### WHAT THE EXERCISE ASKS
Please retype the whole listing so that it matches the original exactly.

### DATA EXTRACT

....

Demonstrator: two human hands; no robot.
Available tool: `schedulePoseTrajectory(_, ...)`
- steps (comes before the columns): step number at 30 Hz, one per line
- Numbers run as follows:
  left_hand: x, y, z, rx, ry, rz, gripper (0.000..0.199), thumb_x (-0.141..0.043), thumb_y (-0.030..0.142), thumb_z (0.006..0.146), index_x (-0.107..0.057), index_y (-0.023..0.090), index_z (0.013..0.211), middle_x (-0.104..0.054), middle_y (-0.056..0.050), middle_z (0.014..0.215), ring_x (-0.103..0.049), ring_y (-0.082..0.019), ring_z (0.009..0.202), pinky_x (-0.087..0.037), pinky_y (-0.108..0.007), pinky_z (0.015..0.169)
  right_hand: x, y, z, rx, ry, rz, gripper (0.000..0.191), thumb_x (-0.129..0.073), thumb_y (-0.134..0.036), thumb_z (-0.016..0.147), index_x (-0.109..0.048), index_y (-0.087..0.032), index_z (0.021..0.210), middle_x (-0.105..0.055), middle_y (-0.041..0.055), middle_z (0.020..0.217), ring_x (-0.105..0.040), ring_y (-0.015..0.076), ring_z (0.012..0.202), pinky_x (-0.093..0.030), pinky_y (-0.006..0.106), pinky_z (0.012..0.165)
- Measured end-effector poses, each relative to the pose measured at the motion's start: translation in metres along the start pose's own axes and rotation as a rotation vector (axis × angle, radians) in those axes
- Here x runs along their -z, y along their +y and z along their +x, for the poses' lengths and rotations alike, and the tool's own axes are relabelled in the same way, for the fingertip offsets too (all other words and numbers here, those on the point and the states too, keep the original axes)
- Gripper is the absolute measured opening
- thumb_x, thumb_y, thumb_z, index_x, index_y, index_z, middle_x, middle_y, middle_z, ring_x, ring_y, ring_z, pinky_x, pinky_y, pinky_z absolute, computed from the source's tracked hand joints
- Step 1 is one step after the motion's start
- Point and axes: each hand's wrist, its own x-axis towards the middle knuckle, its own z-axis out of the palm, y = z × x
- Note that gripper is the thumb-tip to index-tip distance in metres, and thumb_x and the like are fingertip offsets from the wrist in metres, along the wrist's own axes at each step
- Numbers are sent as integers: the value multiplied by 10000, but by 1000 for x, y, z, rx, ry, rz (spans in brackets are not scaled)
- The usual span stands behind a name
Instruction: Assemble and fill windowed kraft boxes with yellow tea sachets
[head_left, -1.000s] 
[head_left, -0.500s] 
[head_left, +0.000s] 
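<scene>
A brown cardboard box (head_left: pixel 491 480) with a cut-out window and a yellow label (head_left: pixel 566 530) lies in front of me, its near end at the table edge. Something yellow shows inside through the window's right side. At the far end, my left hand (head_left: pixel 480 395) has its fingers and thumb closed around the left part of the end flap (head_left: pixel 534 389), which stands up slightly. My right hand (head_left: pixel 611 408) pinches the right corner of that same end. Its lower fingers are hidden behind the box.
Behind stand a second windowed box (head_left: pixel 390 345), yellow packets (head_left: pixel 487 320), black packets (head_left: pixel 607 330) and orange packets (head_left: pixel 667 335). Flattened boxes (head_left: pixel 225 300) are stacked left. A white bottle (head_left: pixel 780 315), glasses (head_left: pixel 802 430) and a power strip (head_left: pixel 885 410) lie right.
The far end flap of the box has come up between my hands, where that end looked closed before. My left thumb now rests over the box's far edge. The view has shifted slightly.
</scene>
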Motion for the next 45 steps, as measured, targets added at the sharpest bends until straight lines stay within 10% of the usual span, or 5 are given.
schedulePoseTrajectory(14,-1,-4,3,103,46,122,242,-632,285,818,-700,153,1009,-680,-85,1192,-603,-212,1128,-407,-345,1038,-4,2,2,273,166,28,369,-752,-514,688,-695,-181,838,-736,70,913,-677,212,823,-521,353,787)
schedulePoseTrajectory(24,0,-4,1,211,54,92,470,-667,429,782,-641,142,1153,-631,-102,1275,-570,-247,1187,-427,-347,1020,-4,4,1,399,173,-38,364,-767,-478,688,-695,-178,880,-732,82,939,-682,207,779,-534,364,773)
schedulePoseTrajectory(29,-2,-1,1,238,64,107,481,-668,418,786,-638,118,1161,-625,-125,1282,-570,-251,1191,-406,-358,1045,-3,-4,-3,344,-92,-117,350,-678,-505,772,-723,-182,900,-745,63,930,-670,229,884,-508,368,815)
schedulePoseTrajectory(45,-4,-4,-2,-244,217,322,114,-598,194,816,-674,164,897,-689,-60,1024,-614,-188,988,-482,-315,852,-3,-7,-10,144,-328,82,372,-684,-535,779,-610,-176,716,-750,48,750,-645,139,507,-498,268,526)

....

### SOLUTION BELOW
Demonstrator: two human hands; no robot.
Available tool: `schedulePoseTrajectory(_, ...)`
- steps (comes before the columns): step number at 30 Hz, one per line
- Numbers run as follows:
  left_hand: x, y, z, rx, ry, rz, gripper (0.000..0.199), thumb_x (-0.141..0.043), thumb_y (-0.030..0.142), thumb_z (0.006..0.146), index_x (-0.107..0.057), index_y (-0.023..0.090), index_z (0.013..0.211), middle_x (-0.104..0.054), middle_y (-0.056..0.050), middle_z (0.014..0.215), ring_x (-0.103..0.049), ring_y (-0.082..0.019), ring_z (0.009..0.202), pinky_x (-0.087..0.037), pinky_y (-0.108..0.007), pinky_z (0.015..0.169)
  right_hand: x, y, z, rx, ry, rz, gripper (0.000..0.191), thumb_x (-0.129..0.073), thumb_y (-0.134..0.036), thumb_z (-0.016..0.147), index_x (-0.109..0.048), index_y (-0.087..0.032), index_z (0.021..0.210), middle_x (-0.105..0.055), middle_y (-0.041..0.055), middle_z (0.020..0.217), ring_x (-0.105..0.040), ring_y (-0.015..0.076), ring_z (0.012..0.202), pinky_x (-0.093..0.030), pinky_y (-0.006..0.106), pinky_z (0.012..0.165)
- Measured end-effector poses, each relative to the pose measured at the motion's start: translation in metres along the start pose's own axes and rotation as a rotation vector (axis × angle, radians) in those axes
- Here x runs along their -z, y along their +y and z along their +x, for the poses' lengths and rotations alike, and the tool's own axes are relabelled in the same way, for the fingertip offsets too (all other words and numbers here, those on the point and the states too, keep the original axes)
- Gripper is the absolute measured opening
- thumb_x, thumb_y, thumb_z, index_x, index_y, index_z, middle_x, middle_y, middle_z, ring_x, ring_y, ring_z, pinky_x, pinky_y, pinky_z absolute, computed from the source's tracked hand joints
- Step 1 is one step after the motion's start
- Point and axes: each hand's wrist, its own x-axis towards the middle knuckle, its own z-axis out of the palm, y = z × x
- Note that gripper is the thumb-tip to index-tip distance in metres, and thumb_x and the like are fingertip offsets from the wrist in metres, along the wrist's own axes at each step
- Numbers are sent as integers: the value multiplied by 10000, but by 1000 for x, y, z, rx, ry, rz (spans in brackets are not scaled)
- The usual span stands behind a name
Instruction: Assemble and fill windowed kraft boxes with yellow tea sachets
[head_left, -1.000s] 
[head_left, -0.500s] 
[head_left, +0.000s] 
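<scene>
A brown cardboard box (head_left: pixel 491 480) with a cut-out window and a yellow label (head_left: pixel 566 530) lies in front of me, its near end at the table edge. Something yellow shows inside through the window's right side. At the far end, my left hand (head_left: pixel 480 395) has its fingers and thumb closed around the left part of the end flap (head_left: pixel 534 389), which stands up slightly. My right hand (head_left: pixel 611 408) pinches the right corner of that same end. Its lower fingers are hidden behind the box.
Behind stand a second windowed box (head_left: pixel 390 345), yellow packets (head_left: pixel 487 320), black packets (head_left: pixel 607 330) and orange packets (head_left: pixel 667 335). Flattened boxes (head_left: pixel 225 300) are stacked left. A white bottle (head_left: pixel 780 315), glasses (head_left: pixel 802 430) and a power strip (head_left: pixel 885 410) lie right.
The far end flap of the box has come up between my hands, where that end looked closed before. My left thumb now rests over the box's far edge. The view has shifted slightly.
</scene>
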Motion for the next 45 steps, as measured, targets added at the sharpest bends until straight lines stay within 10% of the usual span, or 5 are given.
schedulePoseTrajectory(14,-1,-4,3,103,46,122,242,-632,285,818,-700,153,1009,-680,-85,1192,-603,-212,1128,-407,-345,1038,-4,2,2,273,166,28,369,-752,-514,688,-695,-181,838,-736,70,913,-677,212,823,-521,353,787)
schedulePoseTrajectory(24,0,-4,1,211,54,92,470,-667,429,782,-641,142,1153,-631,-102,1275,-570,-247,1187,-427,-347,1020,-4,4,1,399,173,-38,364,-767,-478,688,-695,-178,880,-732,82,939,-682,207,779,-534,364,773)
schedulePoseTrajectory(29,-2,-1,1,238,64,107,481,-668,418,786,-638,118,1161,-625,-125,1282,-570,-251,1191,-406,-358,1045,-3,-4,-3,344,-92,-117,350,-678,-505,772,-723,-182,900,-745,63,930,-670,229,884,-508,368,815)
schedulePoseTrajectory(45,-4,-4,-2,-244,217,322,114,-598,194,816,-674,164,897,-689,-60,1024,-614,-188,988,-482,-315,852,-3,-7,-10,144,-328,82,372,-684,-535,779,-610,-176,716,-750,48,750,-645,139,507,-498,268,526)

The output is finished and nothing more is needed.